Problem description >> Write out the listing exactly, dropping any picture it contains.

Stored data >>
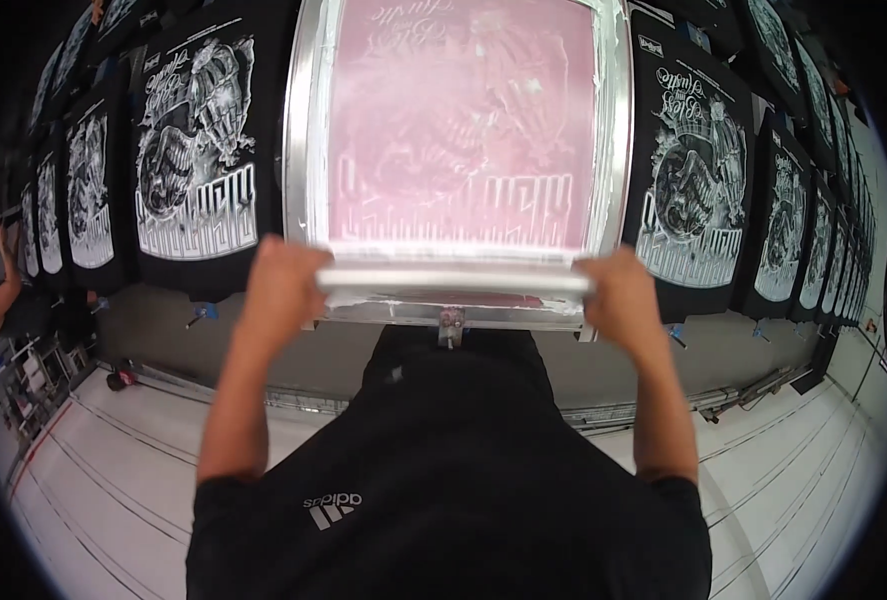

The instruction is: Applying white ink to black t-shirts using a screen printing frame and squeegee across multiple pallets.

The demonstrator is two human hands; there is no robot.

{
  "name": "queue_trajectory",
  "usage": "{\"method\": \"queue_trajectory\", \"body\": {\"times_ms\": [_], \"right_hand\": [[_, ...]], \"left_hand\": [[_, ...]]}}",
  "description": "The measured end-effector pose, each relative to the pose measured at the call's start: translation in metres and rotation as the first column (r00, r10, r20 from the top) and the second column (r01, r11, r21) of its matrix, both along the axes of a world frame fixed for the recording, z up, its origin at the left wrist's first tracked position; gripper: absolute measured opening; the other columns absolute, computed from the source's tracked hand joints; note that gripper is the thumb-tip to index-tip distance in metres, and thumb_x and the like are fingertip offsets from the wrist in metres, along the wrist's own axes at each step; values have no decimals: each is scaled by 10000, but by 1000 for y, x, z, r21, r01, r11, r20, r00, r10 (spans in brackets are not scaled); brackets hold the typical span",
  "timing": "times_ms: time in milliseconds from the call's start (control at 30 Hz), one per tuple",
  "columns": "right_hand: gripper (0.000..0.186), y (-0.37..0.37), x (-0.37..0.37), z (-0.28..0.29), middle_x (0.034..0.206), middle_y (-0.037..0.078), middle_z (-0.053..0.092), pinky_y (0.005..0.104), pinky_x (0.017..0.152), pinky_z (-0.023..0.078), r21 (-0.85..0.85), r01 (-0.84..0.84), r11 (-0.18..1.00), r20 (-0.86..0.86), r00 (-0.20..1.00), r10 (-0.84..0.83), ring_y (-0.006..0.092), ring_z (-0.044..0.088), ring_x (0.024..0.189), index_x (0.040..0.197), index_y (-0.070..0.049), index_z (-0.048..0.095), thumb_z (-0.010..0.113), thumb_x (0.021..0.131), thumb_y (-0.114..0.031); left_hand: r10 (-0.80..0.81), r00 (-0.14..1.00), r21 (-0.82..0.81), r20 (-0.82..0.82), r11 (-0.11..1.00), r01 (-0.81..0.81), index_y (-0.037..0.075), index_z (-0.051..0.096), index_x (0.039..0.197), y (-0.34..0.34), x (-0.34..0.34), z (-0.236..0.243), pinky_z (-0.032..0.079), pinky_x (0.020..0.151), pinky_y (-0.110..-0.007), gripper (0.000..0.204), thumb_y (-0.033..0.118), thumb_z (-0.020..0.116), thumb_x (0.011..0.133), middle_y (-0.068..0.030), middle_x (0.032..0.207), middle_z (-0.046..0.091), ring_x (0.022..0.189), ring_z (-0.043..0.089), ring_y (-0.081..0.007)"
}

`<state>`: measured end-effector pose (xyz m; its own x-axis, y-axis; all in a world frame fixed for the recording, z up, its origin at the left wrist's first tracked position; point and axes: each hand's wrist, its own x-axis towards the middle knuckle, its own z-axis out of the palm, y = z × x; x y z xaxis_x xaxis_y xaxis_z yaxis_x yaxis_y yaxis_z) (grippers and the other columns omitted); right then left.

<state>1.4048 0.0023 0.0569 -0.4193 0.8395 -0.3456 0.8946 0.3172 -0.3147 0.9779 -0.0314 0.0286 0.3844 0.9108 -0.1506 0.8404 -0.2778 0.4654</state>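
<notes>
A metal-framed screen (449,140) with pink mesh lies in front of me, showing a pale stencilled design and white ink along its edges. A long pale squeegee bar (449,280) spans the near end of the mesh. My left hand (289,275) grips its left end and my right hand (614,285) grips its right end, both slightly blurred. The fingertips are partly hidden by the bar. A metal clamp (451,320) shows at the screen's near edge, above my black shirt.
Black shirts with white prints (194,160) are laid on boards in rows to both sides, the nearest right one (694,170) beside the frame. Another person (14,300) with a raised arm is at the far left, near metal equipment. A white floor (124,450) with dark lines shows below.
</notes>
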Motion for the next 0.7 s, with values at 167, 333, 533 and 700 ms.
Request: {"method": "queue_trajectory", "body": {"times_ms": [167,333,533,700], "right_hand": [[394,-56,-5,-27,904,129,662,464,905,456,2,45,999,25,999,-45,311,614,900,973,-75,674,636,588,-2],[420,-79,-3,-35,938,93,674,529,1061,376,39,57,998,-13,998,-56,309,613,935,980,-77,653,646,565,-12],[474,-2,3,-67,991,92,663,537,1058,366,261,24,965,-80,997,-3,303,598,926,1019,-77,615,670,551,-22],[371,178,-17,-71,880,109,683,423,835,506,354,42,934,81,994,-75,317,614,872,972,-123,700,663,613,-39]], "left_hand": [[107,994,36,31,993,-108,72,613,886,-63,23,-25,394,821,-404,377,38,758,540,-74,862,640,860,600,-258],[135,990,163,29,977,-138,72,627,902,-99,18,-42,397,864,-440,411,3,660,499,-82,898,640,872,594,-273],[113,990,257,86,957,-132,48,614,871,9,17,-65,422,842,-430,370,15,672,507,-99,881,644,868,596,-303],[160,987,247,-9,957,-153,56,718,936,199,6,-67,450,783,-401,409,44,732,527,-146,788,664,808,626,-319]]}}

Answer to this problem >>
The instruction is: Applying white ink to black t-shirts using a screen printing frame and squeegee across multiple pallets.

The demonstrator is two human hands; there is no robot.

{
  "name": "queue_trajectory",
  "usage": "{\"method\": \"queue_trajectory\", \"body\": {\"times_ms\": [_], \"right_hand\": [[_, ...]], \"left_hand\": [[_, ...]]}}",
  "description": "The measured end-effector pose, each relative to the pose measured at the call's start: translation in metres and rotation as the first column (r00, r10, r20 from the top) and the second column (r01, r11, r21) of its matrix, both along the axes of a world frame fixed for the recording, z up, its origin at the left wrist's first tracked position; gripper: absolute measured opening; the other columns absolute, computed from the source's tracked hand joints; note that gripper is the thumb-tip to index-tip distance in metres, and thumb_x and the like are fingertip offsets from the wrist in metres, along the wrist's own axes at each step; values have no decimals: each is scaled by 10000, but by 1000 for y, x, z, r21, r01, r11, r20, r00, r10 (spans in brackets are not scaled); brackets hold the typical span",
  "timing": "times_ms: time in milliseconds from the call's start (control at 30 Hz), one per tuple",
  "columns": "right_hand: gripper (0.000..0.186), y (-0.37..0.37), x (-0.37..0.37), z (-0.28..0.29), middle_x (0.034..0.206), middle_y (-0.037..0.078), middle_z (-0.053..0.092), pinky_y (0.005..0.104), pinky_x (0.017..0.152), pinky_z (-0.023..0.078), r21 (-0.85..0.85), r01 (-0.84..0.84), r11 (-0.18..1.00), r20 (-0.86..0.86), r00 (-0.20..1.00), r10 (-0.84..0.83), ring_y (-0.006..0.092), ring_z (-0.044..0.088), ring_x (0.024..0.189), index_x (0.040..0.197), index_y (-0.070..0.049), index_z (-0.048..0.095), thumb_z (-0.010..0.113), thumb_x (0.021..0.131), thumb_y (-0.114..0.031); left_hand: r10 (-0.80..0.81), r00 (-0.14..1.00), r21 (-0.82..0.81), r20 (-0.82..0.82), r11 (-0.11..1.00), r01 (-0.81..0.81), index_y (-0.037..0.075), index_z (-0.051..0.096), index_x (0.039..0.197), y (-0.34..0.34), x (-0.34..0.34), z (-0.236..0.243), pinky_z (-0.032..0.079), pinky_x (0.020..0.151), pinky_y (-0.110..-0.007), gripper (0.000..0.204), thumb_y (-0.033..0.118), thumb_z (-0.020..0.116), thumb_x (0.011..0.133), middle_y (-0.068..0.030), middle_x (0.032..0.207), middle_z (-0.046..0.091), ring_x (0.022..0.189), ring_z (-0.043..0.089), ring_y (-0.081..0.007)"
}

`<state>`: measured end-effector pose (xyz m; its own x-axis, y-axis; all in a world frame fixed for the recording, z up, its origin at the left wrist's first tracked position; point and axes: each hand's wrist, its own x-axis towards the middle knuckle, its own z-axis out of the palm, y = z × x; x y z xaxis_x xaxis_y xaxis_z yaxis_x yaxis_y yaxis_z) (grippers and the other columns omitted); right then left.

<state>1.4048 0.0023 0.0569 -0.4193 0.8395 -0.3456 0.8946 0.3172 -0.3147 0.9779 -0.0314 0.0286 0.3844 0.9108 -0.1506 0.8404 -0.2778 0.4654</state>
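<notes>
A metal-framed screen (449,140) with pink mesh lies in front of me, showing a pale stencilled design and white ink along its edges. A long pale squeegee bar (449,280) spans the near end of the mesh. My left hand (289,275) grips its left end and my right hand (614,285) grips its right end, both slightly blurred. The fingertips are partly hidden by the bar. A metal clamp (451,320) shows at the screen's near edge, above my black shirt.
Black shirts with white prints (194,160) are laid on boards in rows to both sides, the nearest right one (694,170) beside the frame. Another person (14,300) with a raised arm is at the far left, near metal equipment. A white floor (124,450) with dark lines shows below.
</notes>
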Motion for the next 0.7 s, with values at 167, 333, 533 and 700 ms.
Request: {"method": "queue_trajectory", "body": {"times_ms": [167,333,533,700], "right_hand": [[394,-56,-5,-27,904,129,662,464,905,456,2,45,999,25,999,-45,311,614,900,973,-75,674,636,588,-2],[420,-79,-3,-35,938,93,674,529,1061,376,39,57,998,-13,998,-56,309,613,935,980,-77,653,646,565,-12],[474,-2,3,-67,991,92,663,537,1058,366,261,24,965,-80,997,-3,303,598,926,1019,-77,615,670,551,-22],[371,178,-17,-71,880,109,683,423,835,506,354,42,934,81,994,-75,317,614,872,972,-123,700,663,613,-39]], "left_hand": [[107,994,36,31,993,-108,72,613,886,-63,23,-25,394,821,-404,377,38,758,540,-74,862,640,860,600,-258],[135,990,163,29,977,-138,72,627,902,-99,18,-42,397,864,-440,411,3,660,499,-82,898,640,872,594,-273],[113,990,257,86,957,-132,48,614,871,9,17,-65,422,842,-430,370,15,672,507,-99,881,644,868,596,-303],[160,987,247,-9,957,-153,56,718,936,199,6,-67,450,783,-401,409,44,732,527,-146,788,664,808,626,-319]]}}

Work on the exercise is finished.